Emma and her husband worked hard to support their eight children, all of whom have lived to adulthood. "He was a good man," she said, "but he is gone now." To keep the family going, she "did a little bit of everything. I bought coal and lumber and sold it for more money. I dried shrimp and sold it." And she raised her children, proudly noting that three of her daughters are nurses.

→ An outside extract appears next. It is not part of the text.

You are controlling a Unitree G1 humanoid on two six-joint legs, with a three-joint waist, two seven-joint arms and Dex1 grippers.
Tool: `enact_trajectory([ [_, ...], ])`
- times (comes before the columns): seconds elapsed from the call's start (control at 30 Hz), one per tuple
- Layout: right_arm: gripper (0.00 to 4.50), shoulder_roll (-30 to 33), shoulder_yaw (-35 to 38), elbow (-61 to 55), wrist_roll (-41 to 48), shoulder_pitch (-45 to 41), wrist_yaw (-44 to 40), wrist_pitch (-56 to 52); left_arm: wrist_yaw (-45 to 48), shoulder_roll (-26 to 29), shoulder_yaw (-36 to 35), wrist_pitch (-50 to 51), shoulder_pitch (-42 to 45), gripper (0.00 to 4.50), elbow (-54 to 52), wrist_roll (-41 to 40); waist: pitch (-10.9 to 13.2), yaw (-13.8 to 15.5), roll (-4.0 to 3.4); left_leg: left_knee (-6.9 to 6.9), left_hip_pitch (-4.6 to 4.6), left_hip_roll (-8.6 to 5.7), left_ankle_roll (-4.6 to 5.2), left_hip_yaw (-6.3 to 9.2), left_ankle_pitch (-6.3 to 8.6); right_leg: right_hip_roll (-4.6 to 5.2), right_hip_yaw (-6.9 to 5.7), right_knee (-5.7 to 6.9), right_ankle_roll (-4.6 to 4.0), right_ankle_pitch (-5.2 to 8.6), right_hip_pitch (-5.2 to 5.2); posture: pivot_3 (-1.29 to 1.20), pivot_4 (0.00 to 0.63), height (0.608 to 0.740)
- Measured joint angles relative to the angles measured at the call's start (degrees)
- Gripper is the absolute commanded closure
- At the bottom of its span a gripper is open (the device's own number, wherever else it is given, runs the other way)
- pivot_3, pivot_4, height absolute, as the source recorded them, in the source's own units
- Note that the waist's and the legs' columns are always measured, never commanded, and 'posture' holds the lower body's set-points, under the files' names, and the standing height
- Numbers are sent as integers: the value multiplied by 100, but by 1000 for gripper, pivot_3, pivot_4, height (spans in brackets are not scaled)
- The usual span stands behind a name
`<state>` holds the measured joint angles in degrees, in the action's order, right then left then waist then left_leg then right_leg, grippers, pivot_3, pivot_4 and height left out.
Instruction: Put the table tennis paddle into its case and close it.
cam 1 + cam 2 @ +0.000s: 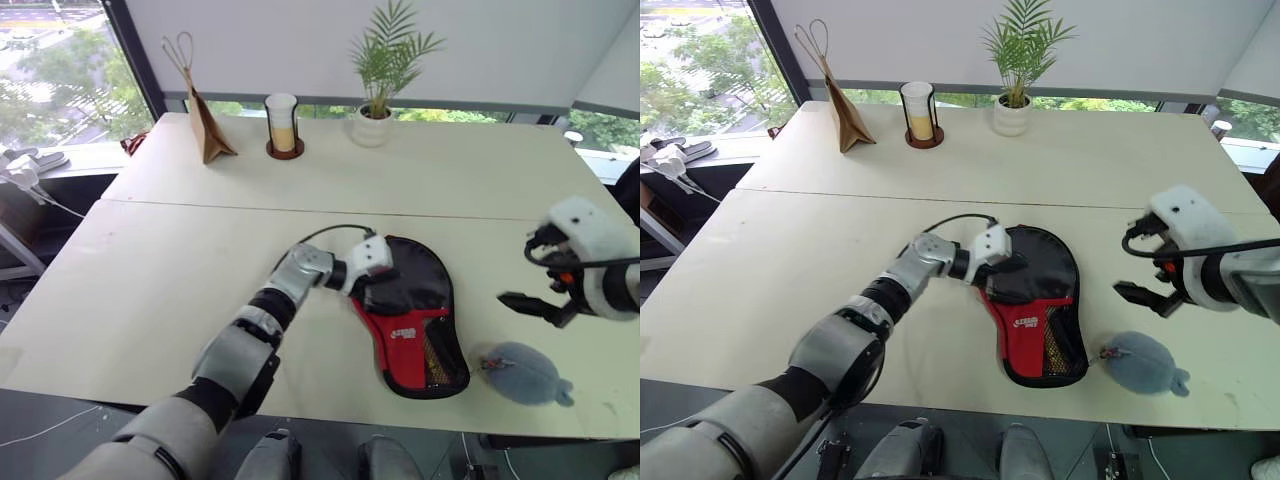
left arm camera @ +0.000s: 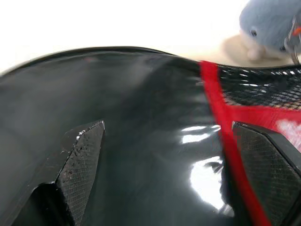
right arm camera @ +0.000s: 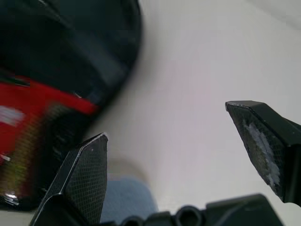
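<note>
Grey-blue plush toy (image 1: 525,373) lies at the near right table (image 1: 160,270) edge. Case (image 1: 420,320) lies just left of it. Left gripper (image 1: 375,283) spread over case; right gripper (image 1: 528,303) spread, empty, raised.

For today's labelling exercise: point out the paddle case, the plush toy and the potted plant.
paddle case (image 1: 405,350), left eye view, on its red lower section.
plush toy (image 1: 522,373), left eye view, middle of its grey-blue body.
potted plant (image 1: 1011,116), right eye view, on its white pot.
</note>
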<state>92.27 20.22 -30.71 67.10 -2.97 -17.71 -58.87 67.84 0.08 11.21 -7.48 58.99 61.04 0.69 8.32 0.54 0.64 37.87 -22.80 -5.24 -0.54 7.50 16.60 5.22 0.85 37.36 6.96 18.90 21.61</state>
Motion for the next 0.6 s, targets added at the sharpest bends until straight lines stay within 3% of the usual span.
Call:
enact_trajectory([
  [0.17, 44, -837, 598, -391, -1204, 548, -1389, 614, 358, 751, -353, 980, -254, 0, -1698, -546, -2, 20, -2, 24, -49, -6, -30, -3, -17, -3, 4, 42, 1, -1, 53, 0, 150, 740],
  [0.3, 44, -1470, 1272, -577, -1967, 1313, -2372, 747, 651, 1781, -542, 2181, -1151, 0, -3529, -1089, -2, 10, -1, 28, -56, -6, -39, -7, -22, -3, 15, 71, 0, -1, 79, 0, 150, 740],
  [0.6, 44, -2345, 2445, -918, -2531, 2046, -3705, 793, 867, 3753, -1110, 4269, -3036, 0, -6762, -2408, -2, 37, -7, 28, -39, -3, -45, -3, -26, 6, 27, 69, -2, -1, 56, 0, 150, 740],
])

Talking comfortably during the PINCC interview, Emma provided full information about her medical history. The interview questionnaire asks sensitive questions to help the clinicians assess a woman's risk of developing dysplasia that can lead to cervical cancer. Sample questions include "How old were you when you had sexual relations for the first time?" and "How many sexual partners have you had?" Many women wince as we ask these questions, but not Emma. She said, "You have to tell the truth to keep your health. If you lie, they can't help."
But when I asked her the final question, Emma lost her confidence and her eyes teared. I told her that she'd be having a breast and pelvic exam and that she'd be in stirrups for the cervical exam with vinegar. I explained that a local doctor or nurse would be giving her the exam, and U.S. nurses or gynecologists would be training them. I asked if she would sign the release form, but she didn't want to because she thought only U.S. doctors would be doing the exam. She didn't want people from Laguna de Perlas, people she knows, attending her. We offered to let her choose her own local nurse, she thought about it, signed the form, and then sat down to wait her turn. WHEW!